Welcome to the LGBTQ+ Best Original Song Hall of Fame:
Frederick Loewe
Loewe musical prowess helped 1958 Vincente Minnelli film Gigi make a clean sweep across all nine of its nominations at the Academy Awards, a feat that wouldn’t be bested for nearly 50 years.
Manos Hatzidakis
Though the English lyrics of title track “Never On Sunday” were written by Billy Towne, the original Greek song “Ta Pediá tou Pireá” was penned entirely by Hatzidakis. This marked a historic foreign language first for the category at the Academy Awards in 1960.
Paul Jabara
Something extra was enchanting Paul Jabara’s pen when he wrote Donna Summer’s iconic disco hit “Last Dance” for the 1978 film Thank God It’s Friday. It’s such an absolute jam that it picked up a Golden Globe and a Grammy, too.
Peter Allen
Allen collaborated with writers like Christopher Cross and Burt Bacharach to create an enduring theme for the 1981 film Arthur.
Howard Ashman
Ashman was nominated for Best Original Song an unthinkable seven times between 1986 and 1992, and scooped up wins for “Under the Sea” (1989) and “Beauty and the Beast” (1991). He won the latter award after his passing, becoming the first victim of HIV/AIDS to be awarded by the Academy posthumously.
Stephen Sondheim
In the midst of Ashman’s run of Disney song noms, the pinnacle of theater composition scooped up an Oscar for writing a song for Madonna to sing for 1990 film Dick Tracy.
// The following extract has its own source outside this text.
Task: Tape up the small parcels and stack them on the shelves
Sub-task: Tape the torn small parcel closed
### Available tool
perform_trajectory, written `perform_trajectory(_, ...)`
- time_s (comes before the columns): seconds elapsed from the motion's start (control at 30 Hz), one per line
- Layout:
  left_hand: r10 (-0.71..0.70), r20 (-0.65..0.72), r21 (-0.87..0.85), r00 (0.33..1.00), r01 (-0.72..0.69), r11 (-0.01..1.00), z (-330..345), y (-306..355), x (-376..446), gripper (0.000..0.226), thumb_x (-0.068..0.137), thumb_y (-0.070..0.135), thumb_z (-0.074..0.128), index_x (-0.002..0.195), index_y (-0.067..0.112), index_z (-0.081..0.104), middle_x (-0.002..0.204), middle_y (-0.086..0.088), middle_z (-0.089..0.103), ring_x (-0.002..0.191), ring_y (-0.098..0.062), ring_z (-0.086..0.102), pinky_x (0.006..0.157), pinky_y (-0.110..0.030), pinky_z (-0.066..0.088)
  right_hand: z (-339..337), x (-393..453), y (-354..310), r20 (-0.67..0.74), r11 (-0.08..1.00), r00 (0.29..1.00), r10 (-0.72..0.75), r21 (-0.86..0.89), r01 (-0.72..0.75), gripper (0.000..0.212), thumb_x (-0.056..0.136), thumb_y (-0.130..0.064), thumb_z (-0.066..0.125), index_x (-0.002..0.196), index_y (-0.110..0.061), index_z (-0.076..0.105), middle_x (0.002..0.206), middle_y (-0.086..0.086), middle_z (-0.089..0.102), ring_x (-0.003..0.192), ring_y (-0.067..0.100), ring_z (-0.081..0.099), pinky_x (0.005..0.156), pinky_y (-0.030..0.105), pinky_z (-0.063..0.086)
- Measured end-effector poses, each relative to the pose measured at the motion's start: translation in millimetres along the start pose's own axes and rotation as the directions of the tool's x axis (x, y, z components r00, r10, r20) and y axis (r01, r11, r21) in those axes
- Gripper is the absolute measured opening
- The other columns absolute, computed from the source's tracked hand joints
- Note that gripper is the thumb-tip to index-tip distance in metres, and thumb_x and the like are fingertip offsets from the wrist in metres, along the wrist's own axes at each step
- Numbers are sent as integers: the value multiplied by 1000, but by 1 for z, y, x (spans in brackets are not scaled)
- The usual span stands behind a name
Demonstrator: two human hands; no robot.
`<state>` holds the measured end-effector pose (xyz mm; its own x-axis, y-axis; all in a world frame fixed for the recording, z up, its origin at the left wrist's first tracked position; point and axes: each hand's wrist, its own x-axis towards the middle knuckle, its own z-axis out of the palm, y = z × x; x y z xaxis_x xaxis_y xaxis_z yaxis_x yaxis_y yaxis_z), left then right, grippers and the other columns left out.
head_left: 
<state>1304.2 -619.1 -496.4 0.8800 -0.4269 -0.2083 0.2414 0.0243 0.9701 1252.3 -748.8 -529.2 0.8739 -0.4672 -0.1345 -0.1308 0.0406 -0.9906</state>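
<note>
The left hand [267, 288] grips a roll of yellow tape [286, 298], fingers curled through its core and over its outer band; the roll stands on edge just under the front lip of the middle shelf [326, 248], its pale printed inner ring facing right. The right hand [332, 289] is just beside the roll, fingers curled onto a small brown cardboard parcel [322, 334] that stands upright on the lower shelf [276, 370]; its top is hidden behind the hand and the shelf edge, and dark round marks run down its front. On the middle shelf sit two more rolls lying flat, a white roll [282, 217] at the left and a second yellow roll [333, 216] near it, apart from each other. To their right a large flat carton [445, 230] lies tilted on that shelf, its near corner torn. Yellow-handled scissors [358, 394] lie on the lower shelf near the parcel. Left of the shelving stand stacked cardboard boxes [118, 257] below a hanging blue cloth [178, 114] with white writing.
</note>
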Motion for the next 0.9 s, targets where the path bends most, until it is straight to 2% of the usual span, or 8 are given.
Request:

Not his usual fare, but he certainly put the desired bombast into it.
Elton John
Disney strikes again, winning for “Can You Feel the Love Tonight” from 1994’s The Lion King. John’s next Original Song win would come 25 years later for “(I’m Gonna) Love Me Again” from his own biopic, Rocketman.
Melissa Etheridge
This lesbian folk icon winning an Oscar for personal responsibility anthem “I Need To Wake Up” from the 2006 climate change documentary An Inconvenient Truth sounds a little like liberal Mad Libs, but that’s what’s fun about it!
Sam Smith
This was the win for the 2015 James Bond movie Spectre that prompted Smith to say they thought they were the “first openly gay Oscar winner”, which is honestly the level of delusion some of us love to see in a pop performer.
Benj Pasek
This half of Pasek & Paul successfully weaponized his BFA and got two noms for 2016 musical La La Land (and one for The Greatest Showman the following year) and brought it home with “City of Stars”.
Lady Gaga
And, of course, we have Gaga’s win for the hit A Star is Born song “Shallow” alongside Bradley Cooper. She was nominated again in 2023 for her Top Gun song “Hold My Hand”.
UPDATED: Billie Eilish
The bisexual musical prodigy won her first Oscar in 2022 for “No Time to Die”, the theme song for the James Bond film of the same name. 17 years old at the time of recording, Eilish was the youngest artist to have recorded a James Bond theme in the history of the franchise. In 2024, she was nominated again for “What Was I Made For?” from Barbie, becoming the only person born in the 21st century to be nominated twice for the Oscar.